Let's take a look at the data we generated.

X
array([[ 1.87346497,  0.55034968],
[ 0.09035918,  0.70526742],
[-2.39950719, -1.11727317],
[ 0.63472617,  0.62924876],
[-0.19904312, -0.76759269]])
plt.scatter(X[:, 0],X[:, 1])
<matplotlib.collections.PathCollection at 0x1a0f01c470>

## An Interactive Plot

Now we'll create an interactive plot with these data.

# bokeh plot

# pre-populate data source object
z0 = np.nan*np.zeros(len(X))
z1 = np.nan*np.zeros(len(X))
x0s = [np.array(np.nan*np.zeros(2)) for i in range(0,len(X))]
x1s = [np.array(np.nan*np.zeros(2)) for i in range(0,len(X))]
d = np.nan*np.zeros(len(X))
dzs = np.zeros(len(X))

# data source
source_data = ColumnDataSource(data=dict(x0=X[:,0], x1=X[:,1], z0=z0, z1=z1, x0s=x0s, x1s=x1s, d=d, dzs=dzs))

# main plot
plot = figure(x_range=(-3, 2.5), y_range=(-2.5, 2.5), plot_width=600, plot_height=600, match_aspect=True)

# plot the new components in the mini-plot on the right
var_plot = figure(x_range=(-3, 3), y_range=(-2.5, 2.5), plot_width = 300, plot_height = 300)
var_plot.scatter('d', 'dzs', source=source_data, color='firebrick', alpha=0.6)

# plot the data
plot.scatter('x0', 'x1', source=source_data, color='navy', alpha=0.6, size=5)

# plot the new axis
plot.line('z0', 'z1', source=source_data, color='black', alpha=0.5)

# plot the projections of the data onto the rotating line
plot.scatter('z0', 'z1', source=source_data, color='firebrick', alpha=0.6)

# plot all the lines connecting the data dots to the projection dots
glyph = MultiLine(xs = "x0s", ys = "x1s", line_color="#8073ac", line_width=1)

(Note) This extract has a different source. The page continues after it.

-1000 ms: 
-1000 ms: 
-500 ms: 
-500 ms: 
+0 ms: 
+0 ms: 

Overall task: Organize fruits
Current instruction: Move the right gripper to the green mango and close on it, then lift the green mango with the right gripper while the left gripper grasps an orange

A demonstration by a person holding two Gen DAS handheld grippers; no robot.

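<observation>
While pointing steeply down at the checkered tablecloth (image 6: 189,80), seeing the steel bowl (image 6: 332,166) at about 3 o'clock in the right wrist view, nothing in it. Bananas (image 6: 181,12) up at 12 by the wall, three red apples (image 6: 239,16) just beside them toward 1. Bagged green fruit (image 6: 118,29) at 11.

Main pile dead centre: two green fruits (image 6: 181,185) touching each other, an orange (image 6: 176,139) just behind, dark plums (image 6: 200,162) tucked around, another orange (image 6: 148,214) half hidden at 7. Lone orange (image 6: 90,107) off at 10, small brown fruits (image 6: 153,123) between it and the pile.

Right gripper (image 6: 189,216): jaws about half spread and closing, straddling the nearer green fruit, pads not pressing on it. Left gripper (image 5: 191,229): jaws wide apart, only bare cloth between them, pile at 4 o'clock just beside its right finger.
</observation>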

# the javascript code that calculates all the projection dots depending upon the user-chosen angle for the line to project onto
callback = CustomJS(args=dict(source=source_data), code="""
var data = source.data;
var x0 = data['x0']
var x1 = data['x1']

var d = data['d']

var z0 = data['z0']
var z1 = data['z1']

var x0s = data['x0s']
var x1s = data['x1s']

var A = ang.value*Math.PI/180;

var w = [Math.cos(A), Math.sin(A)];

for (var i = 0; i < x0.length; i++) {
d[i] = x0[i]*w[0] + x1[i]*w[1];
z0[i] = w[0]*d[i];
z1[i] = w[1]*d[i];
x0s[i] = [x0[i], z0[i]];
x1s[i] = [x1[i], z1[i]];
}

data['z0'] = z0
data['z1'] = z1
data['x0s'] = x0s
data['x1s'] = x1s
data['d'] = d

source.change.emit();
""")

# make the slider bar
ang_slider = Slider(start=0, end=180, value=1, step=.05, title="Angle", callback=callback)
callback.args["ang"] = ang_slider

div = Div(text="Instructions: There's a lot of code in the cell above! What just happened? The blue dots are our original data points. We are choosing the direction of the first PC for this dataset; this direction is represented by the black line. The red dots are the projections of the data onto the new basis direction. Using the slider bar, change the angle of the new basis direction, and observe how the projections and the variance of the projections, represented by the spread of the points in the plot on the right, change.", width=900, height=100)

# empty space div
space_div_1 = Div(width=200, height=80)
space_div_2 = Div(width=200, height=95)

# plot layout
lo = layout([
[[widgetbox(div), plot], [widgetbox(space_div_1), widgetbox(ang_slider), widgetbox(space_div_2), var_plot]],
])

# display
show(lo)

## Quiz

Once you've played around with the interactive plot above, submit the following quiz. Based on what you've learned in the lessons about what PCA does, eyeball the plot above and choose the approximate direction of the first principal component for the above dataset. Submit your answer as an angle in degrees. Here, we are just looking for an approximate value, so we are not looking for a calculation of the correct angle, just an approximation. It will be scored correct if it's right to within ±10°.

import quiz_tests

# Fill in the value of the angle
angle = 27

quiz_tests.test_direction_of_first_PC(angle)
Tests Passed